▸ **Instructions for the task**
Where in the data does the word "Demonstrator" appear? Find those lines and copy them.

▸ **Saved entries**
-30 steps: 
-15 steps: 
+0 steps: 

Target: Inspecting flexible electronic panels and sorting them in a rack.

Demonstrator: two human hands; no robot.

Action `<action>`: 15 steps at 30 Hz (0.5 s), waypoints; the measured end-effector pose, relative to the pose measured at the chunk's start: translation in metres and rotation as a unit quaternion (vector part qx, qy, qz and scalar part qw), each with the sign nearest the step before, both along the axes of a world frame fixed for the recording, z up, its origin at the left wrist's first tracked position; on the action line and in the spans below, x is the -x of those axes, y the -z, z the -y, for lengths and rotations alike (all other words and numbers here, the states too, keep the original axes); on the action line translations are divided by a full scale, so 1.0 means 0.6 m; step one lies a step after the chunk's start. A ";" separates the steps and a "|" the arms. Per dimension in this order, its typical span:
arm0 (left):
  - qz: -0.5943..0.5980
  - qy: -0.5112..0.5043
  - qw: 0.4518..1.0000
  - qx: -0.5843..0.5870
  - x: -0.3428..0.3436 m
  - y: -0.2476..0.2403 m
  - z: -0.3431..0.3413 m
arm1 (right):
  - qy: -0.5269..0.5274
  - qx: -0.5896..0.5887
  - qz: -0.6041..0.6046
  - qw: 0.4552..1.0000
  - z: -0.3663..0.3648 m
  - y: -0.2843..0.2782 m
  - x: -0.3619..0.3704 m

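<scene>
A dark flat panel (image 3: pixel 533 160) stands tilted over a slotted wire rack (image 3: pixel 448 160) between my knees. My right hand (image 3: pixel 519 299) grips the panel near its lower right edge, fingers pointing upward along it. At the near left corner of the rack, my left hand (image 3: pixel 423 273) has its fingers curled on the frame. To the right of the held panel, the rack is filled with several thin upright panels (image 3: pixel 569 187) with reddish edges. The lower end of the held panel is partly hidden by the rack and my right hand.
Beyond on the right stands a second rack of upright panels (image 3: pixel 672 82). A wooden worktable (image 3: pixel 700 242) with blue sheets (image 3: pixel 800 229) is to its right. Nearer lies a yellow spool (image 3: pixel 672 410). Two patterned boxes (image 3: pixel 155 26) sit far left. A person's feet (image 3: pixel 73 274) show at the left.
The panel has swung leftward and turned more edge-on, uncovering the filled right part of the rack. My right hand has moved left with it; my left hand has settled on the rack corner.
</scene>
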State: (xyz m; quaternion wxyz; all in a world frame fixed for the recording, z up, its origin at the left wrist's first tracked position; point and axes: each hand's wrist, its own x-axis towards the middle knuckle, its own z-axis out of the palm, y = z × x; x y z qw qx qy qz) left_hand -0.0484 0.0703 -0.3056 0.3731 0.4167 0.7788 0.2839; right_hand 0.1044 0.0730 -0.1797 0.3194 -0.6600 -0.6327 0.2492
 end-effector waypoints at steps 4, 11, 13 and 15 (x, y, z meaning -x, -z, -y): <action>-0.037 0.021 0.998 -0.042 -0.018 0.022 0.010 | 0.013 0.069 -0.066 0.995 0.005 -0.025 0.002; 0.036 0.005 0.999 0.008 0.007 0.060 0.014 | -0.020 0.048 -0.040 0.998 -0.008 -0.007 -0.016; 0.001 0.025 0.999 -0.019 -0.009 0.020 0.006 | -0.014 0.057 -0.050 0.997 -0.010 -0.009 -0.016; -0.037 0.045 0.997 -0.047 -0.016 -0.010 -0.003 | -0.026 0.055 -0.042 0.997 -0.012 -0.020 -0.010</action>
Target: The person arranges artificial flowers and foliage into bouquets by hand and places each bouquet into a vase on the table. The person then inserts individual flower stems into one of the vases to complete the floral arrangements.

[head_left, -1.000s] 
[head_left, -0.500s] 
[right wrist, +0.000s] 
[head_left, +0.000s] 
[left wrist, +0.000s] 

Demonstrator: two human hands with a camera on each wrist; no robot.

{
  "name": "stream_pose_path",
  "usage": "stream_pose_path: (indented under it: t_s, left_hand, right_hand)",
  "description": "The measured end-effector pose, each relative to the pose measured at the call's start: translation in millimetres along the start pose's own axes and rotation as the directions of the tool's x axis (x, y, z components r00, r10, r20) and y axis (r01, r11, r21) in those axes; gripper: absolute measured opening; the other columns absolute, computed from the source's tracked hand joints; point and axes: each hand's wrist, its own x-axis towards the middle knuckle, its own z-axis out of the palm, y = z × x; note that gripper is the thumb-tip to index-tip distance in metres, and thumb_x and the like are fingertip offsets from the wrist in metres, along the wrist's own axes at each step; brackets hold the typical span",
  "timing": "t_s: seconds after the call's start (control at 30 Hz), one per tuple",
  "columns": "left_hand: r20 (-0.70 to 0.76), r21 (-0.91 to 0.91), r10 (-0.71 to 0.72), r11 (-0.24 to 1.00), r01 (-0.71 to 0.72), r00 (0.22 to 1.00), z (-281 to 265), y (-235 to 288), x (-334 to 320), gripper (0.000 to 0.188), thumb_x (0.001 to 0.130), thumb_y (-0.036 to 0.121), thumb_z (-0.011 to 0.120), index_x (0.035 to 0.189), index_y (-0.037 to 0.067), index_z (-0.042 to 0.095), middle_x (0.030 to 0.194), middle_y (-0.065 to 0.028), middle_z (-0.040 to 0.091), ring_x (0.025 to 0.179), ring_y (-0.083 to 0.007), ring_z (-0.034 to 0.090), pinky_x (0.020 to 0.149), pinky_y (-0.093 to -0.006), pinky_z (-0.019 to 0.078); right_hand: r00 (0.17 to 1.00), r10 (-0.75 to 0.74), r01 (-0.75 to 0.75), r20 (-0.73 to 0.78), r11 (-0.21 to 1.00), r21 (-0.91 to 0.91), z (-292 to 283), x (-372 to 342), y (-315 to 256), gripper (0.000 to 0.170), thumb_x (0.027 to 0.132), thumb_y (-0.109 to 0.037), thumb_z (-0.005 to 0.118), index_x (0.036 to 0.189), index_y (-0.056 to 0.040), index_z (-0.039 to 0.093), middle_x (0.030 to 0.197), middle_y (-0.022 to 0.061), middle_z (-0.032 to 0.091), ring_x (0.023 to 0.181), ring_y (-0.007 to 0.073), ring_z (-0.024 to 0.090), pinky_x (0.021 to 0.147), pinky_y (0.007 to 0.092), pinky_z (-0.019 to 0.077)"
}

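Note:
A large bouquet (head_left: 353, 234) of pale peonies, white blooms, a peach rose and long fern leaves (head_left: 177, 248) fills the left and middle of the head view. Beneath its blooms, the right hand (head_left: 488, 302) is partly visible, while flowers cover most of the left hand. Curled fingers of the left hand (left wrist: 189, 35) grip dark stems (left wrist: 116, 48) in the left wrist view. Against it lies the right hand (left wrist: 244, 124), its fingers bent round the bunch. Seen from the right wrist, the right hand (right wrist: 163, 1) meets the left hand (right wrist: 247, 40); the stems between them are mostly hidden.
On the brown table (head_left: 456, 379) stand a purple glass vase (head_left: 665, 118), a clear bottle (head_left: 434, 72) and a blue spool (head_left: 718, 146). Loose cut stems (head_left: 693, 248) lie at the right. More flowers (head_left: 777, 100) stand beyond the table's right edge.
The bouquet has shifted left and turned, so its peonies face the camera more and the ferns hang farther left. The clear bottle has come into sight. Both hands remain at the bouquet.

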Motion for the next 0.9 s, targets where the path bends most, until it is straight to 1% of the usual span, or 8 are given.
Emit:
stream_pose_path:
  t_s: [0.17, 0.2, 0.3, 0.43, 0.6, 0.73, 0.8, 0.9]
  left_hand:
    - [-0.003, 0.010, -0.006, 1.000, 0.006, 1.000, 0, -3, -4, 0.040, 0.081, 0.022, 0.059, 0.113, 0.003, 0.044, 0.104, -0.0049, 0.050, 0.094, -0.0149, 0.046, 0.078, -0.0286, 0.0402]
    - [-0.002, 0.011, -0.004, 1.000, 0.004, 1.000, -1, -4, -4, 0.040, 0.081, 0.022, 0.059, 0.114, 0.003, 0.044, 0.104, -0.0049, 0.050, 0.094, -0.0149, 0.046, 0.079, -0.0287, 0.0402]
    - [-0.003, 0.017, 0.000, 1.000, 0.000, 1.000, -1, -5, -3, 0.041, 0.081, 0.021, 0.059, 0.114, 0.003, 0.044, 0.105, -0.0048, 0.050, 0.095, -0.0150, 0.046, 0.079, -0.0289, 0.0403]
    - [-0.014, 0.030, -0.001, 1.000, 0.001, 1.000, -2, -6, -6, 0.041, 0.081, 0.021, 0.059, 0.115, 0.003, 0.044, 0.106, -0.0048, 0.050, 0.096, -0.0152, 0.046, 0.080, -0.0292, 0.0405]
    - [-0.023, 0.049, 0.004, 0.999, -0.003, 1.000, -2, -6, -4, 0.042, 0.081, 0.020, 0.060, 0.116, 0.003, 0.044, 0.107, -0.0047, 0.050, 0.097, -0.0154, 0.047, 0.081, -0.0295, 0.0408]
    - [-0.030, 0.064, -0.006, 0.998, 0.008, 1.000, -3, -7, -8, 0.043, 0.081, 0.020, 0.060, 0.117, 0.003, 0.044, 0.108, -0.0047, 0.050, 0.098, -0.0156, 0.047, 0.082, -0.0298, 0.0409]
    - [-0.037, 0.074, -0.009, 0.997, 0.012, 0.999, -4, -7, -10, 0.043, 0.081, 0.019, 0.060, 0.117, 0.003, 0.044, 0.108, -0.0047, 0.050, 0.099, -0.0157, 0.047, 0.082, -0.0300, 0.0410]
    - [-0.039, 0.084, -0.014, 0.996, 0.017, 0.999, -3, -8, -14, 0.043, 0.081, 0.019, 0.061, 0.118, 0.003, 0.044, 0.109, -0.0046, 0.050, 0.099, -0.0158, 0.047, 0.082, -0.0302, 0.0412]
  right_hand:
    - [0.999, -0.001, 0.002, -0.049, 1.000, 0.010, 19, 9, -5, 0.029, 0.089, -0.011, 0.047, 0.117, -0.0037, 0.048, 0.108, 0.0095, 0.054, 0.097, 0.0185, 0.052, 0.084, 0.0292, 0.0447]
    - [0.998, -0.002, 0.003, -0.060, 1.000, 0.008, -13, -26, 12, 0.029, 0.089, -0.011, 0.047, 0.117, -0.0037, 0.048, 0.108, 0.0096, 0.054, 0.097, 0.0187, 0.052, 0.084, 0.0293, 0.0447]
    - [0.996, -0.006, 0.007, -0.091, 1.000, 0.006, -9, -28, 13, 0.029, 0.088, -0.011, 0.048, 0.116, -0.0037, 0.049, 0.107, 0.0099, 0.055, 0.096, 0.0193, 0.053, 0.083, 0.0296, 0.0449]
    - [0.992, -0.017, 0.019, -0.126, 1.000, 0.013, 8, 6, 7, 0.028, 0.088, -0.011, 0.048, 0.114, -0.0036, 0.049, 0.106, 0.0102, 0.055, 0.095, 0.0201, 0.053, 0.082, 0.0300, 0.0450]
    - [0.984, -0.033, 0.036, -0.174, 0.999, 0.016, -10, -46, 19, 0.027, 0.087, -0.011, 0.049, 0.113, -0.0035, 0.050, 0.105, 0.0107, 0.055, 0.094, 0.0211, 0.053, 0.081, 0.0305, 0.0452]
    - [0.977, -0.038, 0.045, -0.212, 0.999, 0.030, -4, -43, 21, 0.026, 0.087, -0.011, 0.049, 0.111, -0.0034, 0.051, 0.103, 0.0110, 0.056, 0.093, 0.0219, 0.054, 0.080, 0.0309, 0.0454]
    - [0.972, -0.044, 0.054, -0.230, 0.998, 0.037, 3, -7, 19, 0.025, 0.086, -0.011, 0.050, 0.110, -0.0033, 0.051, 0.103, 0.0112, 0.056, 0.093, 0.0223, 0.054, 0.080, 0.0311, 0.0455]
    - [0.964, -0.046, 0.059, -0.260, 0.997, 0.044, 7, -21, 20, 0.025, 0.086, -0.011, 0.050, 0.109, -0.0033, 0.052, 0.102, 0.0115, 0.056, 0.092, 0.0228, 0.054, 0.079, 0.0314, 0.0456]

▸ **Response area**
Demonstrator: two human hands; no robot.
Demonstrator: two human hands with a camera on each wrist; no robot.

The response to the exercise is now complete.